ワシの手が少し震えるが、机の上にはヒロインたちが並んで見守っている。


桐生さくらがにこっと笑いながら言った。

「ウチ、ドキドキするわ。読んでくれる人、楽しんでくれるかな」

「大丈夫や。みんなの力で完成したんやしな」

ワシは自分に言い聞かせるように答える。


画面に「公開」ボタンを押す指が触れる。

カチリ――。

同時に通知が飛び交い、SNSや掲示板で感想が次々と流れ始めた。


「すごい……みんな絶賛してるで!」

紫苑がスマホを差し出す。
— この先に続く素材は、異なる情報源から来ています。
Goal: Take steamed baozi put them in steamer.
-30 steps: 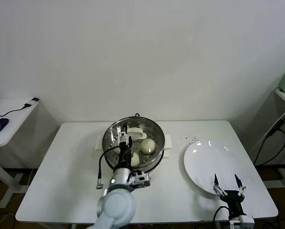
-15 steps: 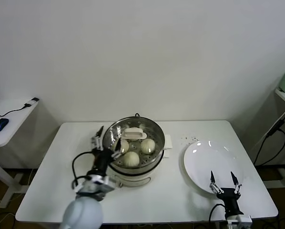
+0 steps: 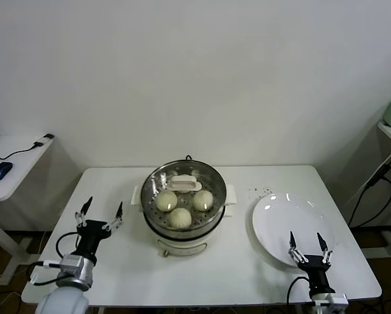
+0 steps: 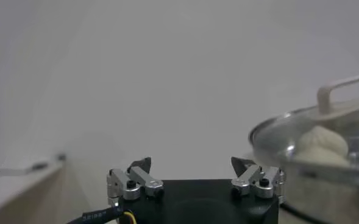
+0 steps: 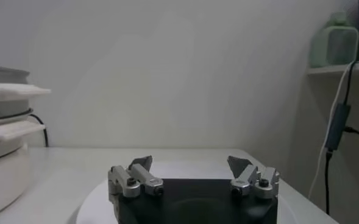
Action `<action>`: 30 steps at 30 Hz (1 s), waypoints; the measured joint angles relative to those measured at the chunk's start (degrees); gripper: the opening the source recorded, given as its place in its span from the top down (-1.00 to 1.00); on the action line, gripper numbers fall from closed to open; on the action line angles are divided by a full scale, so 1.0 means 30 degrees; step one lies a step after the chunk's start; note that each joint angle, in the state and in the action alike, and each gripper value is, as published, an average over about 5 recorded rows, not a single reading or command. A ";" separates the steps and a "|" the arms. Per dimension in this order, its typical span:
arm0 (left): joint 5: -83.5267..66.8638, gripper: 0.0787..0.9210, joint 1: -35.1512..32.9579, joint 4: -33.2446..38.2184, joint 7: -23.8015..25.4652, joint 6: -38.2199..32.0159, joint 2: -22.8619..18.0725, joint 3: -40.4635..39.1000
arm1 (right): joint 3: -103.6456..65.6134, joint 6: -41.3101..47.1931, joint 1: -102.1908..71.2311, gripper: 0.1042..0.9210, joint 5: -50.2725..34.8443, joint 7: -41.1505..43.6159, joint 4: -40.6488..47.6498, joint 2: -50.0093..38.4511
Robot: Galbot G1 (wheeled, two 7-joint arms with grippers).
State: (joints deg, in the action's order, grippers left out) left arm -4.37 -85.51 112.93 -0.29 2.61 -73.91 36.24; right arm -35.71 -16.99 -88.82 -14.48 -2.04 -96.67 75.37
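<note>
Nearest, the right gripper (image 3: 307,244) hangs released and empty over the plate's (image 3: 280,219) near rim, right of the steamer (image 3: 184,201). The left gripper (image 3: 99,214), also spread and empty, sits left of the steamer. Three baozi (image 3: 180,217) lie inside the steamer on the table (image 3: 110,190).

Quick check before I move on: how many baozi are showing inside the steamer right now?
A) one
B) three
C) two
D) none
B: the head view shows three baozi sitting on the perforated tray in the steamer, and the white plate to its right holds none.
</note>
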 measured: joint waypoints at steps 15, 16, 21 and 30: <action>-0.2822 -0.77 -0.0580 -0.3329 0.0008 -0.2470 0.0127 -0.0116 | -0.0003 -0.0097 -0.0228 -0.76 -0.0634 0.0083 -0.0119 -0.0085; -0.2888 -0.77 -0.0621 -0.3412 0.0013 -0.2574 0.0127 -0.0133 | -0.0005 -0.0098 -0.0251 -0.76 -0.0655 0.0093 -0.0145 -0.0091; -0.3138 -0.77 -0.0795 -0.3678 0.0029 -0.2915 0.0127 -0.0205 | -0.0013 -0.0103 -0.0386 -0.76 -0.0720 0.0123 -0.0224 -0.0132; -0.3418 -0.77 -0.0891 -0.3997 0.0014 -0.3194 0.0118 -0.0214 | 0.0042 -0.0186 -0.0587 -0.76 -0.0750 0.0139 -0.0314 -0.0108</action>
State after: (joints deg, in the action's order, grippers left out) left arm -14.63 -88.18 100.93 -0.25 -6.98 -73.55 35.60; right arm -35.58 -17.55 -90.58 -16.73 -1.62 -97.61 75.04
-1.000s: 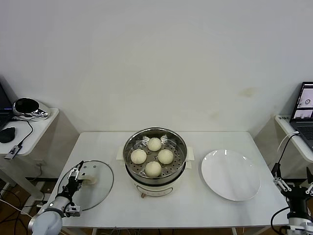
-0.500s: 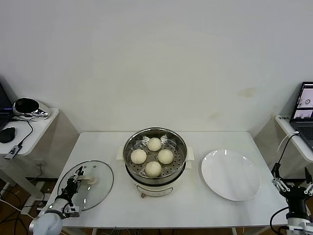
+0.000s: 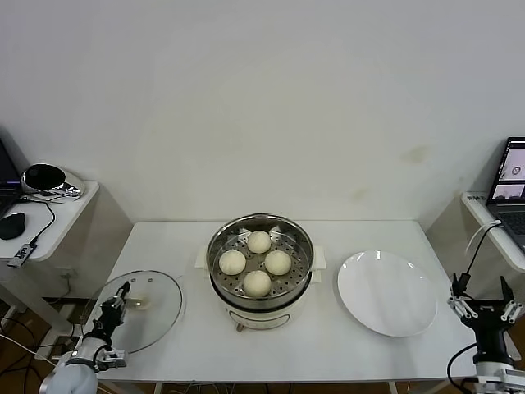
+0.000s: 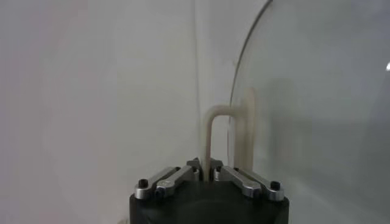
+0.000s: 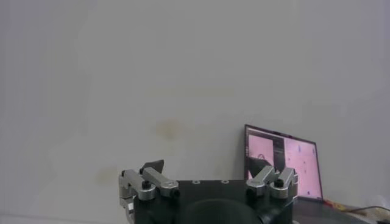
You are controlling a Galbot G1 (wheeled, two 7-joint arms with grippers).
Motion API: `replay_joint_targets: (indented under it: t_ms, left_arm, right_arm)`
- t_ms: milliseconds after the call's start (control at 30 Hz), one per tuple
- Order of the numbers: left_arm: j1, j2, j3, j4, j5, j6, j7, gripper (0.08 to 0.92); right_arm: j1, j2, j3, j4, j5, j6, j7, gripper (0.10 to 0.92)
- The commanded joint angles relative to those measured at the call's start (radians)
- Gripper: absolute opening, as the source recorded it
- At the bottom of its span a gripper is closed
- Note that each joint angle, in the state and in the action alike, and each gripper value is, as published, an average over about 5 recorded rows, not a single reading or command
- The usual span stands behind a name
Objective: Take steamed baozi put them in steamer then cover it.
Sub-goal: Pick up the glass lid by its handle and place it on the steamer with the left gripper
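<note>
The left gripper (image 3: pixel 116 305) is clamping tight on the white handle (image 4: pixel 214 137) of the glass cover (image 3: pixel 139 308), at the table's (image 3: pixel 328 349) front-left corner. Four baozi (image 3: pixel 257 281) are sitting in the uncovered steamer (image 3: pixel 259 275) at centre. The right gripper (image 3: pixel 484 309) is hanging wide open and empty off the table's right edge, beside the white plate (image 3: pixel 387 293).

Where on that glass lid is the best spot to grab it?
Best at the white handle in the middle of the cover, from above: its raised loop fits between fingers, unlike the flat glass. The left gripper is shut on it there.
</note>
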Motion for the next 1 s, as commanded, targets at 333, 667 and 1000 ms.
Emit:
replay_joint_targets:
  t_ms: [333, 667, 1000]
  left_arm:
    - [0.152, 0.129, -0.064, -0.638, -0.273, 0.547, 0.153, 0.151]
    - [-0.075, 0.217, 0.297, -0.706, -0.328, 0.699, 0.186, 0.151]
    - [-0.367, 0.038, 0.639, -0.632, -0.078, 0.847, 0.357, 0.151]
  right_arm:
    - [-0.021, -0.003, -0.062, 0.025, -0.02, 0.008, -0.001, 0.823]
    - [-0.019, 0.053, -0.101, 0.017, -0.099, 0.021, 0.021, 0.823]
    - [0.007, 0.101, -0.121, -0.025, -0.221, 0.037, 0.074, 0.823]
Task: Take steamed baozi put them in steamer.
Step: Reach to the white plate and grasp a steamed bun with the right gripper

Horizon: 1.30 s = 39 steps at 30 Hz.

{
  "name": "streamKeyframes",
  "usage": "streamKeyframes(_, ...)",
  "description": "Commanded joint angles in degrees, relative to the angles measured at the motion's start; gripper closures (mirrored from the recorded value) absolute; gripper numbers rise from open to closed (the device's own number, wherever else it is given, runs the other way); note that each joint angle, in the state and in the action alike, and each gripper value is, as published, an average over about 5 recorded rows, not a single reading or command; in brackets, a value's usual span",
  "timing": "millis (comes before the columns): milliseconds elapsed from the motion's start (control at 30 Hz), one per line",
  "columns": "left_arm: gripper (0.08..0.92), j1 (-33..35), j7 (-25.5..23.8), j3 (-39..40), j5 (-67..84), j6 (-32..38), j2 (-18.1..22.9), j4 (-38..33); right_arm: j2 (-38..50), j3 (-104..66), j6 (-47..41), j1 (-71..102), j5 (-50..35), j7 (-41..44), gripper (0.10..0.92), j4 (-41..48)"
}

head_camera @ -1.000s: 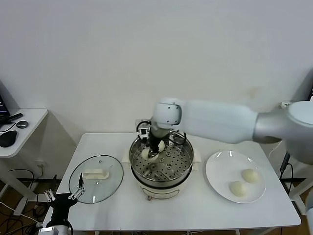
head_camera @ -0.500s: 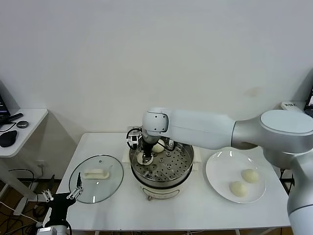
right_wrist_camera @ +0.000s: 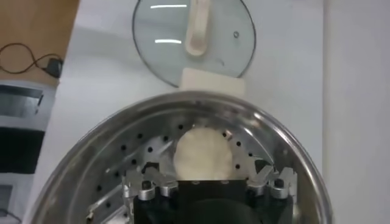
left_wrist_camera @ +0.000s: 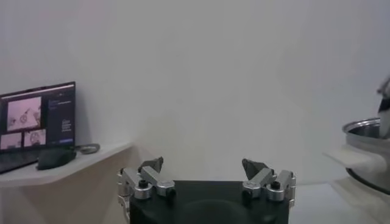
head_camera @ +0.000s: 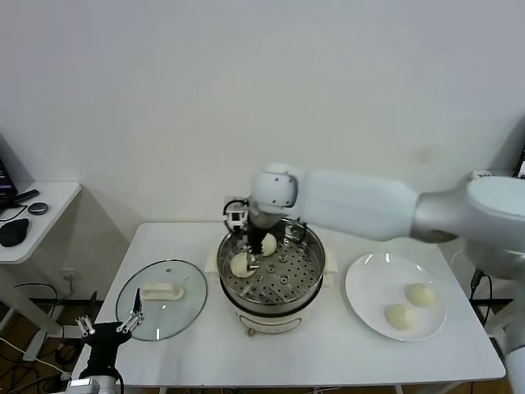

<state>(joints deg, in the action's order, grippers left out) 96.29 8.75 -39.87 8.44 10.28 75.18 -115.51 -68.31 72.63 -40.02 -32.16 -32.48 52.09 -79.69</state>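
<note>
The steamer (head_camera: 320,271) stands at the middle of the white table. On its perforated tray lie two steamed baozi: one near the left rim (head_camera: 240,265), one farther back (head_camera: 268,244). My right gripper (head_camera: 248,249) hovers just above the left one, open. In the right wrist view that baozi (right_wrist_camera: 203,152) rests on the steamer tray (right_wrist_camera: 103,146) between the spread fingers of the right gripper (right_wrist_camera: 207,175), touching neither. Two more baozi (head_camera: 419,295) (head_camera: 399,316) lie on the white plate (head_camera: 369,287) to the right. My left gripper (head_camera: 107,332) (left_wrist_camera: 202,165) is parked low at the table's front left, open and holding nothing.
A round glass lid (head_camera: 162,310) (right_wrist_camera: 194,36) with a white handle lies flat on the table (head_camera: 328,353), left of the steamer. A small side table (head_camera: 41,205) carrying a laptop (left_wrist_camera: 36,115) stands off to the left. A white wall rises behind.
My right gripper has opened and let go of a baozi, which now rests on the tray near the steamer's left rim. The left arm has not moved.
</note>
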Motion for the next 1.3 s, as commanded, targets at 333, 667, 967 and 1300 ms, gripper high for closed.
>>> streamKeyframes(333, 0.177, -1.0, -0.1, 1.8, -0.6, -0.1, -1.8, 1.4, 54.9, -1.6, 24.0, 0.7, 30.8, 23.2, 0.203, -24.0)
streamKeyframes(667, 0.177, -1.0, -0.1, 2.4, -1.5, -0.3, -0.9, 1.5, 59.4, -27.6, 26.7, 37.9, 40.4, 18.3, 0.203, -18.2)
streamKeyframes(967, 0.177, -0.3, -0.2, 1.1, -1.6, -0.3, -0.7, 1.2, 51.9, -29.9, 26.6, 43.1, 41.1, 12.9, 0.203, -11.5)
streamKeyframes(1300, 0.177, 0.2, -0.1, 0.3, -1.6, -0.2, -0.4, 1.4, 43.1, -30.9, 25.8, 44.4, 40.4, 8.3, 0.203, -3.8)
そこには「感動した」「回帰の描写が面白い」「キャラクターが生き生きしてる」とコメントが並んでいる。


伏見美琴は目を輝かせて言った。

「ウチ、こんなに多くの人が読んでくれると思わへんかった」

「これで……報われたんやな」

ワシは胸が熱くなるのを感じた。


九条つばめが笑顔で差し入れのコーヒーを手渡す。

「作品も大ヒットやけど、あなた自身もみんなに愛されてるで」

天音とほのかも、楽しそうに通知画面を眺め、歓声を上げる。


男の娘ユイも冗談めかして言った。

「これでワシも、ちょっとは有名になれるんちゃう?」

「いや、ユイのファンは確実に増えるわな」

笑い声が部屋に広がる。


蒼月トウカは画面のコメント欄を眺めながら、ふと思った。

ワシはこの作品を書いて、ヒロインたちと共に成長してきた。

そして、読者がその努力と物語を心から楽しんでくれている――。


「みんな、ありがとう……そして、これからも書き続けるで」

ワシは静かに決意を固め、ヒロインたちの笑顔を胸に刻んだ。

これが、蒼月トウカと『回帰引き継ぎ』の新たな始まりだった。